Analysis: This is usually more popular with fans than teams, but sometimes the argument is made that a quarterback is “a winner.” This was a popular argument from Tim Tebow fans.

Does college winning percentage matter? It definitely can indicate a QB is playing at a high level, but there are so many other factors that go into team success. Alabama’s quarterbacks would be top prospects every year if winning truly was an indication of a good quarterback.

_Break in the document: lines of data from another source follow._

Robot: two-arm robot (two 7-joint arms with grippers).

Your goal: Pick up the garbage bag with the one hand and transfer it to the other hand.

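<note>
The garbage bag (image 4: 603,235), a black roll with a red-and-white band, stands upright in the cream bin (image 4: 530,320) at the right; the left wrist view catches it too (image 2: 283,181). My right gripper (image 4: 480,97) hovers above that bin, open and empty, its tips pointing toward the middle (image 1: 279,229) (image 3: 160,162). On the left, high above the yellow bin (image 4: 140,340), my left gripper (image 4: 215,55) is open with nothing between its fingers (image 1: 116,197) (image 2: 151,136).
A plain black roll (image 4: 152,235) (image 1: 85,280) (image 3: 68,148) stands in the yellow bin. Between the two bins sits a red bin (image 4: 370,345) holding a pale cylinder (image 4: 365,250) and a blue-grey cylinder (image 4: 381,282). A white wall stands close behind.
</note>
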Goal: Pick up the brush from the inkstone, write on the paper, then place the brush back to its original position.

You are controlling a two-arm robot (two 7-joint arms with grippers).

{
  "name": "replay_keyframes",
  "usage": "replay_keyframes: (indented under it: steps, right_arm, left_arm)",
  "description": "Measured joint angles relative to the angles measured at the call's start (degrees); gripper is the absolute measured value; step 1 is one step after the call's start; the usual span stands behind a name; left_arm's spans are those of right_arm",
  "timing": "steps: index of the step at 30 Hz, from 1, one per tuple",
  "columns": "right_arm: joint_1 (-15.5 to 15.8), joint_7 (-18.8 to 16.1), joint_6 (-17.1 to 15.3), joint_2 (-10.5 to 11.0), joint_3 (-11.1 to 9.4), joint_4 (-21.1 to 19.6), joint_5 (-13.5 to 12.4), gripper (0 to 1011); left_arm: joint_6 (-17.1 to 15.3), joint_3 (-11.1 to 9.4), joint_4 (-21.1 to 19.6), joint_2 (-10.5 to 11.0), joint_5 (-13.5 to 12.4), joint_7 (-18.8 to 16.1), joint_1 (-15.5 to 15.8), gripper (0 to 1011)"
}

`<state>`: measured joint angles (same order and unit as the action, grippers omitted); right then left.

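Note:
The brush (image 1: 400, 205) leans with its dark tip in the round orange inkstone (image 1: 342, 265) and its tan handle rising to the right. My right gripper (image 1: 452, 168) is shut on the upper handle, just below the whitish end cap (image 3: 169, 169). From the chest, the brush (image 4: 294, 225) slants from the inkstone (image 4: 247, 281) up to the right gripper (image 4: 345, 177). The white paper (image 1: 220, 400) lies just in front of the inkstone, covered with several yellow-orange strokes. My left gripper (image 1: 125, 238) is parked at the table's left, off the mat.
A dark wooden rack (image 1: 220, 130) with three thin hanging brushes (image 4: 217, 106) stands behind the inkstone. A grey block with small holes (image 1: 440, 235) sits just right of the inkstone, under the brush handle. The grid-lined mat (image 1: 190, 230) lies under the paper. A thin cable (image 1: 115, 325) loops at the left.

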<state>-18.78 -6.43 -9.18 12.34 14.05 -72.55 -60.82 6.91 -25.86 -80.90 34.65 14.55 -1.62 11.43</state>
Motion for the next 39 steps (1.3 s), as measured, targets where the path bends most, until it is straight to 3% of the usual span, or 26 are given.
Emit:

Darnold and Mayfield own at a high clip. Teams have to figure out what value that has. Allen’s win percentage is a little low for playing in a weak conference. Look at what Wentz did against low-level competition. He dominated. Allen did not. That could hurt him.

College interceptions

Carson PalmerGetty Images

Most

Carson Palmer         49
Drew Brees               45
Matt Ryan                 37
Philip Rivers             34
Ben Roethlisberger  34

Fewest

Tyrod Taylor            20
Tom Brady               17
Carson Wentz          14
Aaron Rodgers        13
Alex Smith                8

Prospects

Baker Mayfield       30
Josh Rosen              26
Sam Darnold           22
Josh Allen                21

Analysis: Do QBs who turn it over in college continue to turn it over in the pros? Generally, yes. Palmer and Brees both had seasons where they led the NFL in interceptions. Smith and Rodgers are known as two of the least turnover-prone quarterbacks.

Mayfield’s and Rosen’s totals are inflated because of how many starts they made. Darnold’s turnovers concern teams. They are studying his interceptions and trying to figure out whether the problem is a simple fix or something that will stay with him throughout his career.